DATASET EXCERPT section start
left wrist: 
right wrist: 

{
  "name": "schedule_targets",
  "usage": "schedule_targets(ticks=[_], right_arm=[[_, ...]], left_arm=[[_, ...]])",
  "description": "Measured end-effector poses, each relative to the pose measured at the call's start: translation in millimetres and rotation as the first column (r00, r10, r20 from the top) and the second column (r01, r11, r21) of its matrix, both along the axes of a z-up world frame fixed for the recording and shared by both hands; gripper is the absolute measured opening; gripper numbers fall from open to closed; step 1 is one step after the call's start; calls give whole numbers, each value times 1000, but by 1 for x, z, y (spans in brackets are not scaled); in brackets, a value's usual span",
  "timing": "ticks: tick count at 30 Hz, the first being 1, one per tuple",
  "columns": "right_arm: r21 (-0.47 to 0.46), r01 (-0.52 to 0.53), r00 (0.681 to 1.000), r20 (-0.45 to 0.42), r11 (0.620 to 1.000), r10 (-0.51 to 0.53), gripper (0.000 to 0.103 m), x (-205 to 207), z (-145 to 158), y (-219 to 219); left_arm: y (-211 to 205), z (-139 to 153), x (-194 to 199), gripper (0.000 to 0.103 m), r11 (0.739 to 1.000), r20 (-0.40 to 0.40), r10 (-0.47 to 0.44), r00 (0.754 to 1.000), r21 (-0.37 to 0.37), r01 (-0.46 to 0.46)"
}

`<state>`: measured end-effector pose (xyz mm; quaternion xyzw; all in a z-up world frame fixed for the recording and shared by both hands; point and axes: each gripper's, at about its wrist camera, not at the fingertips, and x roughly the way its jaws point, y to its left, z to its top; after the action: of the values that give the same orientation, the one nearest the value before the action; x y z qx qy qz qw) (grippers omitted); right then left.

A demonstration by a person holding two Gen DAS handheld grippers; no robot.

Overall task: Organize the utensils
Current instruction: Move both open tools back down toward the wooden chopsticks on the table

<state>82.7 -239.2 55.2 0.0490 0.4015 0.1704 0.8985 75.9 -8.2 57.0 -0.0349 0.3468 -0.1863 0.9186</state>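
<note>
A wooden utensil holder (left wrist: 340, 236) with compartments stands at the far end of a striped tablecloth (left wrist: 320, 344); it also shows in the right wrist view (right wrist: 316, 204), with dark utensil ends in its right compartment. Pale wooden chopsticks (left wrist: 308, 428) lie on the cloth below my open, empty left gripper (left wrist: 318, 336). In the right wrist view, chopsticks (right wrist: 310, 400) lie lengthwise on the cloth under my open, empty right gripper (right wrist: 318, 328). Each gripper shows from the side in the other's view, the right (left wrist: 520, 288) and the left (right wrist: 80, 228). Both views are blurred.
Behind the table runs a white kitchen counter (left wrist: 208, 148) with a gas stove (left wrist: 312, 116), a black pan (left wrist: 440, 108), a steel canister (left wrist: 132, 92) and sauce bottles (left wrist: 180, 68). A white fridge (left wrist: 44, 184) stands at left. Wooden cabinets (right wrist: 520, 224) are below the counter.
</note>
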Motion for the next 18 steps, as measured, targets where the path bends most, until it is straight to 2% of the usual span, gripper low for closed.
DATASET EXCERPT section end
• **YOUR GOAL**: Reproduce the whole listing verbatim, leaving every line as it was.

• **RESULT OF THE TASK**:
left wrist: 
right wrist: 

{
  "name": "schedule_targets",
  "usage": "schedule_targets(ticks=[_], right_arm=[[_, ...]], left_arm=[[_, ...]])",
  "description": "Measured end-effector poses, each relative to the pose measured at the call's start: translation in millimetres and rotation as the first column (r00, r10, r20 from the top) and the second column (r01, r11, r21) of its matrix, both along the axes of a z-up world frame fixed for the recording and shared by both hands; gripper is the absolute measured opening; gripper numbers fall from open to closed; step 1 is one step after the call's start; calls give whole numbers, each value times 1000, but by 1 for x, z, y (spans in brackets are not scaled); in brackets, a value's usual span",
  "timing": "ticks: tick count at 30 Hz, the first being 1, one per tuple",
  "columns": "right_arm: r21 (-0.47 to 0.46), r01 (-0.52 to 0.53), r00 (0.681 to 1.000), r20 (-0.45 to 0.42), r11 (0.620 to 1.000), r10 (-0.51 to 0.53), gripper (0.000 to 0.103 m), x (-205 to 207), z (-145 to 158), y (-219 to 219); left_arm: y (-211 to 205), z (-139 to 153), x (-194 to 199), gripper (0.000 to 0.103 m), r11 (0.739 to 1.000), r20 (-0.40 to 0.40), r10 (-0.47 to 0.44), r00 (0.754 to 1.000), r21 (-0.37 to 0.37), r01 (-0.46 to 0.46)"
}

`<state>`: measured end-effector pose (xyz mm; quaternion xyzw; all in a z-up world frame fixed for the recording and shared by both hands; point and axes: each gripper's, at about its wrist camera, not at the fingertips, and x roughly the way its jaws point, y to its left, z to its top; after the action: of the values that give the same orientation, the one nearest the value before the action; x y z qx qy qz qw) (grippers omitted); right then left.

A demonstration by a person holding two Gen DAS handheld grippers; no robot.

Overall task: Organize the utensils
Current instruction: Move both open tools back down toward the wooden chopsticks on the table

<state>82.7 -239.2 55.2 0.0490 0.4015 0.1704 0.8985 75.9 -8.2 57.0 -0.0349 0.3468 -0.1863 0.9186</state>
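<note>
A wooden utensil holder (left wrist: 340, 236) with compartments stands at the far end of a striped tablecloth (left wrist: 320, 344); it also shows in the right wrist view (right wrist: 316, 204), with dark utensil ends in its right compartment. Pale wooden chopsticks (left wrist: 308, 428) lie on the cloth below my open, empty left gripper (left wrist: 318, 336). In the right wrist view, chopsticks (right wrist: 310, 400) lie lengthwise on the cloth under my open, empty right gripper (right wrist: 318, 328). Each gripper shows from the side in the other's view, the right (left wrist: 520, 288) and the left (right wrist: 80, 228). Both views are blurred.
Behind the table runs a white kitchen counter (left wrist: 208, 148) with a gas stove (left wrist: 312, 116), a black pan (left wrist: 440, 108), a steel canister (left wrist: 132, 92) and sauce bottles (left wrist: 180, 68). A white fridge (left wrist: 44, 184) stands at left. Wooden cabinets (right wrist: 520, 224) are below the counter.
</note>
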Motion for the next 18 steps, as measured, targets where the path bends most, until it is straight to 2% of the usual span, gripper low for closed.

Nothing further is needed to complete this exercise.